For fixed $\hat{p}_{\text{data}}(x)$, the CE loss is minimized when the model distribution is as close as possible to the data distribution.

Proof:

$$
\begin{aligned}
\text{CE}(\theta) &= - \mathbb{E}_{x \sim p_{\text{data}}(x)} \left[ \log p_{\text{model}}(x|\theta) \right] \\
&= - \int p_{\text{data}}(x) \log p_{\text{model}}(x|\theta) dx \\
&= - \int p_{\text{data}}(x) \log \left( \frac{p_{\text{model}}(x|\theta)}{p_{\text{data}}(x)} p_{\text{data}}(x) \right) dx \\
&= - \int p_{\text{data}}(x) \log \left( \frac{p_{\text{model}}(x|\theta)}{p_{\text{data}}(x)} \right) dx - \int p_{\text{data}}(x) \log p_{\text{data}}(x) dx \\
&= - \int p_{\text{data}}(x) \log \left( \frac{p_{\text{model}}(x|\theta)}{p_{\text{data}}(x)} \right) dx + \text{H}(\hat{p}_{\text{data}}(x)) \\
&= \text{KL}(\hat{p}_{\text{data}}(x) || p_{\text{model}}(x|\theta)) +\text{H}(\hat{p}_{\text{data}}(x))
\end{aligned}
$$

where $\text{H}(\hat{p}_{\text{data}}(x))$ is the entropy of the data distribution.

This is the sum of the KL Divergence between the data distribution and the model distribution and the entropy of the data distribution.

If we substitute the data density estimate $\hat{p}_{\text{data}}(x)$ with the true data distribution $p_{\text{data}}(x)$, then:

$$
\text{CE}(\theta) = \text{KL}(p_{\text{data}}(x) || p_{\text{model}}(x|\theta)) - \text{H}(p_{\text{data}}(x))
$$

Ignoring the entropy term, the CE loss is minimized when the KL Divergence between the data distribution and the model distribution is minimized.

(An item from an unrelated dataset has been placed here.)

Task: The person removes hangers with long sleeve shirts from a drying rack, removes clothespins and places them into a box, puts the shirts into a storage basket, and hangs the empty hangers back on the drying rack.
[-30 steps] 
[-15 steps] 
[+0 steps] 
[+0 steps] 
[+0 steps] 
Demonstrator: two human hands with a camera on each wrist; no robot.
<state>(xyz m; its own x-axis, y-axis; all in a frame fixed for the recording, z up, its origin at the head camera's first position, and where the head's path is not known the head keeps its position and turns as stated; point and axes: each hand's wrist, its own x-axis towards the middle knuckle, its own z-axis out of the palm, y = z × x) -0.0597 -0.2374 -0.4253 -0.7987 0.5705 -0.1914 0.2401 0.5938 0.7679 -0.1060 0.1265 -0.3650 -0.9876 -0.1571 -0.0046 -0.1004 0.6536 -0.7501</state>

Substituting $\hat{p}_{\text{data}}(x)$ with the true data distribution $p_{\text{data}}(x)$, and using the dirac delta function, the CE loss becomes:

$$
\text{CE}(\theta) = - \frac{1}{n} \sum_{i=1}^{n} \log p_{\text{model}}(x_i|\theta)
$$

because $p_{\text{data}}(x) = \frac{1}{n} \sum_{i=1}^{n} \delta(x - x_i)$ which gives:

$$
\begin{aligned}
\text{CE}(\theta) &= - \int p_{\text{data}}(x) \log p_{\text{model}}(x|\theta) dx \\
&= - \int \frac{1}{n} \sum_{i=1}^{n} \delta(x - x_i) \log p_{\text{model}}(x|\theta) dx \\
&= - \frac{1}{n} \sum_{i=1}^{n} \log p_{\text{model}}(x_i|\theta)
\end{aligned}
$$


So when we minimize the CE loss, we are maximizing the log-likelihood of the data, $\log L(\theta)$.

At the minimum of the CE loss, $\hat{\theta}$, CE($\hat{\theta}$) ( a constant away from $l = log(L(\hat{\theta})$)) the model distribution is as close as possible to the data distribution.